§ **Exercise brief**: Write out the full set of records below exactly.

§ **Data shown**:

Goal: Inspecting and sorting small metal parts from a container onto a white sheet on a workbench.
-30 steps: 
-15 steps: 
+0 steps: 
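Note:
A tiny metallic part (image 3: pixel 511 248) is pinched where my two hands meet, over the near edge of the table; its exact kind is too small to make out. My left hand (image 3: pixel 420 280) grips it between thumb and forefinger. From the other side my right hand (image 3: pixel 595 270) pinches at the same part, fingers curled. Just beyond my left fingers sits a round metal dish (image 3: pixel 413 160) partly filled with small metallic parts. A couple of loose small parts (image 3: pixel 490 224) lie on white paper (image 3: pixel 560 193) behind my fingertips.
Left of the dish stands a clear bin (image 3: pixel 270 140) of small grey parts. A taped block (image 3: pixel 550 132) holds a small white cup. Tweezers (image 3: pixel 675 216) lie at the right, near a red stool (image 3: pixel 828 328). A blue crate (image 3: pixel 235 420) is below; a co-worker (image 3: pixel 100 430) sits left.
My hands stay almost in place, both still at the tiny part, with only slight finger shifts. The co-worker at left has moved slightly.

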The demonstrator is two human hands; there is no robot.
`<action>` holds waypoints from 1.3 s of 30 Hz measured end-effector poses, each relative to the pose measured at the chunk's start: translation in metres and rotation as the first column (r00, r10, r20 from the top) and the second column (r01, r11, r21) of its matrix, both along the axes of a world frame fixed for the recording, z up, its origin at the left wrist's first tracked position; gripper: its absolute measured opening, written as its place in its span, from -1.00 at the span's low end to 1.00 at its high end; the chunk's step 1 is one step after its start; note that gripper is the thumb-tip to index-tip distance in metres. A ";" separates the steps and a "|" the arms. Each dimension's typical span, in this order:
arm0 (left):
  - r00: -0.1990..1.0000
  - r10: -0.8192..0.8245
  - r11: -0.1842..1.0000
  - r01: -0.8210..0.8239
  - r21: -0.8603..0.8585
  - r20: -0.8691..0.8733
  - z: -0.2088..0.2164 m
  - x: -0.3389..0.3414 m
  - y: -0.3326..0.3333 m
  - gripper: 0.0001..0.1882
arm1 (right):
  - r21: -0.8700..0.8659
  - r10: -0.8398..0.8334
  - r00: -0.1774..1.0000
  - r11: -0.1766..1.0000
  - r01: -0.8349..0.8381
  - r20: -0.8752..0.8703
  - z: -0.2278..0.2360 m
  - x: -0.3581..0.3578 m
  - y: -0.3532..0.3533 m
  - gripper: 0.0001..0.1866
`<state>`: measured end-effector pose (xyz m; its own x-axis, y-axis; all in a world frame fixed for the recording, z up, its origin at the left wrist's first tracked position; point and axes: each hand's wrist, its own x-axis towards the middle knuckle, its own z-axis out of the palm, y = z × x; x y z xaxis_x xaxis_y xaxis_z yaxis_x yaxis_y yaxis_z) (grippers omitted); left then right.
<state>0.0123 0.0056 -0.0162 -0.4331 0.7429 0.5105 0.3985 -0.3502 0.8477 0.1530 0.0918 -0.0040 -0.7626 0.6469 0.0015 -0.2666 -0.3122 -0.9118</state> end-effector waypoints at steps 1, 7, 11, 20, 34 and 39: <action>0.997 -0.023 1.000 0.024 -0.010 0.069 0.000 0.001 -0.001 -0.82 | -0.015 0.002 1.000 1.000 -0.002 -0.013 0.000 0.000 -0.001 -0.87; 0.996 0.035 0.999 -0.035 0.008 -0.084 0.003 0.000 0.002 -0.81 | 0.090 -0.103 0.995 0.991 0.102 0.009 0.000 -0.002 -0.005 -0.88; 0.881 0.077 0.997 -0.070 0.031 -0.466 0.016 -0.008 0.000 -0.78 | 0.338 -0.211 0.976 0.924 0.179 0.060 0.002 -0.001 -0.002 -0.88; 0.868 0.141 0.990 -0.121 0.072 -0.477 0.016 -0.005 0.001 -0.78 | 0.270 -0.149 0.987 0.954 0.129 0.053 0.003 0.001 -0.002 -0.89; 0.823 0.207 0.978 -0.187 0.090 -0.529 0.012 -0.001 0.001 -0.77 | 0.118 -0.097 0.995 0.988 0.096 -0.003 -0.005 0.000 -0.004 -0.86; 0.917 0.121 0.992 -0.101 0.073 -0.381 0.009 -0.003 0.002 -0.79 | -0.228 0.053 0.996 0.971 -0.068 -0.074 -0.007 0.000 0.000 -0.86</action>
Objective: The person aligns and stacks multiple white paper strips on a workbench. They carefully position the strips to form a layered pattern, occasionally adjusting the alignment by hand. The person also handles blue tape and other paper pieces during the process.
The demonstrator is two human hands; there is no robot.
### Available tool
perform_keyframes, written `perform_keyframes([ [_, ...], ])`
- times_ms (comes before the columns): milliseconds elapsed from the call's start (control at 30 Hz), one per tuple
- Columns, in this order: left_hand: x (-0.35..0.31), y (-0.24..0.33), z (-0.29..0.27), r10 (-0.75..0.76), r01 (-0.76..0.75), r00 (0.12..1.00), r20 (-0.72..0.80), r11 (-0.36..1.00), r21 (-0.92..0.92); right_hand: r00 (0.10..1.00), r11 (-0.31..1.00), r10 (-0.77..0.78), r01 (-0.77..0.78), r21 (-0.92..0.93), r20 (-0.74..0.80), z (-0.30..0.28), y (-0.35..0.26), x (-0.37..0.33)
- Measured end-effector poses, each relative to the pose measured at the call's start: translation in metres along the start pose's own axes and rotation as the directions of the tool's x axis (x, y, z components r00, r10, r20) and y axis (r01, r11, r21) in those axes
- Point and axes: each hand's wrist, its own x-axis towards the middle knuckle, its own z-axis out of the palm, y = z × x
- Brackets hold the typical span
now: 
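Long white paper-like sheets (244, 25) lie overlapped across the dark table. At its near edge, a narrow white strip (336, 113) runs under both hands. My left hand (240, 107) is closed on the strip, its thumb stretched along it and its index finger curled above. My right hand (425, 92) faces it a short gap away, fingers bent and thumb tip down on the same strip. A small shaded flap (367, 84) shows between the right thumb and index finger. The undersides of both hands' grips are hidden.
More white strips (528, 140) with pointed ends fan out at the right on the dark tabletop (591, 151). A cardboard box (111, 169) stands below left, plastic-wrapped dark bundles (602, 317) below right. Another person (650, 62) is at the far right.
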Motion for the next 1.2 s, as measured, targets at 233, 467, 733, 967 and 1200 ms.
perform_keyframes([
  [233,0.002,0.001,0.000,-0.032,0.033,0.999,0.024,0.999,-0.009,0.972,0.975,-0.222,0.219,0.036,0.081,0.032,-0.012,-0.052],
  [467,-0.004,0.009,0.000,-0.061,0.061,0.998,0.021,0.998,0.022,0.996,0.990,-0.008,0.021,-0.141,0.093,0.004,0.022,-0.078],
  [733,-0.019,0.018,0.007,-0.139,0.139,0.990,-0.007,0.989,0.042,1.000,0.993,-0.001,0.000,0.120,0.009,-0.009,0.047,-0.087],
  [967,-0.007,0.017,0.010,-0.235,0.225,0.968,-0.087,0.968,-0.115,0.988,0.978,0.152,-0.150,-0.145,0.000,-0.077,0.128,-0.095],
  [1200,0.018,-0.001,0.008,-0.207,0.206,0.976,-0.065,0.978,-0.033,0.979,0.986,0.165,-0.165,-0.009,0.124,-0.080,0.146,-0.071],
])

§ **Task answer**:
Goal: Inspecting and sorting small metal parts from a container onto a white sheet on a workbench.
-30 steps: 
-15 steps: 
+0 steps: 
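Note:
A tiny metallic part (image 3: pixel 511 248) is pinched where my two hands meet, over the near edge of the table; its exact kind is too small to make out. My left hand (image 3: pixel 420 280) grips it between thumb and forefinger. From the other side my right hand (image 3: pixel 595 270) pinches at the same part, fingers curled. Just beyond my left fingers sits a round metal dish (image 3: pixel 413 160) partly filled with small metallic parts. A couple of loose small parts (image 3: pixel 490 224) lie on white paper (image 3: pixel 560 193) behind my fingertips.
Left of the dish stands a clear bin (image 3: pixel 270 140) of small grey parts. A taped block (image 3: pixel 550 132) holds a small white cup. Tweezers (image 3: pixel 675 216) lie at the right, near a red stool (image 3: pixel 828 328). A blue crate (image 3: pixel 235 420) is below; a co-worker (image 3: pixel 100 430) sits left.
My hands stay almost in place, both still at the tiny part, with only slight finger shifts. The co-worker at left has moved slightly.
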
The demonstrator is two human hands; there is no robot.
`<action>` holds waypoints from 1.3 s of 30 Hz measured end-effector poses, each relative to the pose measured at the chunk's start: translation in metres and rotation as the first column (r00, r10, r20 from the top) and the second column (r01, r11, r21) of its matrix, both along the axes of a world frame fixed for the recording, z up, its origin at the left wrist's first tracked position; gripper: its absolute measured opening, written as its place in its span, from -1.00 at the span's low end to 1.00 at its high end; the chunk's step 1 is one step after its start; note that gripper is the thumb-tip to index-tip distance in metres. A ";" separates the steps and a "|" the arms. Each dimension's typical span, in this order:
arm0 (left):
  - r00: -0.1990..1.0000
  - r10: -0.8192..0.8245
  - r11: -0.1842..1.0000
  - r01: -0.8210..0.8239
  - r21: -0.8603..0.8585
  - r20: -0.8691..0.8733
  - z: -0.2088..0.2164 m
  - x: -0.3389..0.3414 m
  - y: -0.3326..0.3333 m
  - gripper: 0.0001..0.1882
arm1 (right):
  - r21: -0.8700..0.8659
  - r10: -0.8398..0.8334
  - r00: -0.1774..1.0000
  - r11: -0.1766..1.0000
  - r01: -0.8349..0.8381
  - r20: -0.8752..0.8703
  - z: -0.2278..0.2360 m
  - x: -0.3581..0.3578 m
  - y: -0.3532..0.3533 m
  - gripper: 0.0001..0.1866
`<state>`: measured end-effector pose (xyz m; its own x-axis, y-axis; all in a world frame fixed for the recording, z up, its origin at the left wrist's first tracked position; point and axes: each hand's wrist, its own x-axis towards the middle knuckle, its own z-axis out of the palm, y = z × x; x y z xaxis_x xaxis_y xaxis_z yaxis_x yaxis_y yaxis_z) (grippers omitted); left then right.
<state>0.0123 0.0056 -0.0162 -0.4331 0.7429 0.5105 0.3985 -0.3502 0.8477 0.1530 0.0918 -0.0040 -0.7626 0.6469 0.0015 -0.2666 -0.3122 -0.9118</state> end-effector waypoints at steps 1, 7, 11, 20, 34 and 39: <action>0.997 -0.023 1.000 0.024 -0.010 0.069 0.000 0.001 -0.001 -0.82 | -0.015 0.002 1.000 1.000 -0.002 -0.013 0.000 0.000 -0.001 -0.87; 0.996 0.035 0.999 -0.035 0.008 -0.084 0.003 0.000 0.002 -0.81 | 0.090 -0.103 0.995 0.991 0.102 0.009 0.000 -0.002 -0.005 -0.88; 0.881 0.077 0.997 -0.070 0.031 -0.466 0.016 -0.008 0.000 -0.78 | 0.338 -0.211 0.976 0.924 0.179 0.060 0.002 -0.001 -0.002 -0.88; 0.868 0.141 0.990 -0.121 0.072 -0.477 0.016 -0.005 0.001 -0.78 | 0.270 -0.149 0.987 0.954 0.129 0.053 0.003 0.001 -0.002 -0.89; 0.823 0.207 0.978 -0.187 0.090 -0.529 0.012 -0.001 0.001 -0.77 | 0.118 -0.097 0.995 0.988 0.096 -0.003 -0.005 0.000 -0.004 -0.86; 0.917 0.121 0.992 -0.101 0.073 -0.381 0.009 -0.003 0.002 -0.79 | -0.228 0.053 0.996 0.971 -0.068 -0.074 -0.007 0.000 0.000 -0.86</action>
Objective: The person aligns and stacks multiple white paper strips on a workbench. They carefully position the strips to form a layered pattern, occasionally adjusting the alignment by hand. The person also handles blue tape and other paper pieces during the process.
The demonstrator is two human hands; there is no robot.
### Available tool
perform_keyframes, written `perform_keyframes([ [_, ...], ])`
- times_ms (comes before the columns): milliseconds elapsed from the call's start (control at 30 Hz), one per tuple
- Columns, in this order: left_hand: x (-0.35..0.31), y (-0.24..0.33), z (-0.29..0.27), r10 (-0.75..0.76), r01 (-0.76..0.75), r00 (0.12..1.00), r20 (-0.72..0.80), r11 (-0.36..1.00), r21 (-0.92..0.92); right_hand: r00 (0.10..1.00), r11 (-0.31..1.00), r10 (-0.77..0.78), r01 (-0.77..0.78), r21 (-0.92..0.93), r20 (-0.74..0.80), z (-0.30..0.28), y (-0.35..0.26), x (-0.37..0.33)
- Measured end-effector poses, each relative to the pose measured at the call's start: translation in metres along the start pose's own axes and rotation as the directions of the tool's x axis (x, y, z components r00, r10, r20) and y axis (r01, r11, r21) in those axes
- Point and axes: each hand's wrist, its own x-axis towards the middle knuckle, its own z-axis out of the palm, y = z × x
- Brackets hold the typical span
now: 
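Long white paper-like sheets (244, 25) lie overlapped across the dark table. At its near edge, a narrow white strip (336, 113) runs under both hands. My left hand (240, 107) is closed on the strip, its thumb stretched along it and its index finger curled above. My right hand (425, 92) faces it a short gap away, fingers bent and thumb tip down on the same strip. A small shaded flap (367, 84) shows between the right thumb and index finger. The undersides of both hands' grips are hidden.
More white strips (528, 140) with pointed ends fan out at the right on the dark tabletop (591, 151). A cardboard box (111, 169) stands below left, plastic-wrapped dark bundles (602, 317) below right. Another person (650, 62) is at the far right.
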Motion for the next 1.2 s, as measured, targets at 233, 467, 733, 967 and 1200 ms.
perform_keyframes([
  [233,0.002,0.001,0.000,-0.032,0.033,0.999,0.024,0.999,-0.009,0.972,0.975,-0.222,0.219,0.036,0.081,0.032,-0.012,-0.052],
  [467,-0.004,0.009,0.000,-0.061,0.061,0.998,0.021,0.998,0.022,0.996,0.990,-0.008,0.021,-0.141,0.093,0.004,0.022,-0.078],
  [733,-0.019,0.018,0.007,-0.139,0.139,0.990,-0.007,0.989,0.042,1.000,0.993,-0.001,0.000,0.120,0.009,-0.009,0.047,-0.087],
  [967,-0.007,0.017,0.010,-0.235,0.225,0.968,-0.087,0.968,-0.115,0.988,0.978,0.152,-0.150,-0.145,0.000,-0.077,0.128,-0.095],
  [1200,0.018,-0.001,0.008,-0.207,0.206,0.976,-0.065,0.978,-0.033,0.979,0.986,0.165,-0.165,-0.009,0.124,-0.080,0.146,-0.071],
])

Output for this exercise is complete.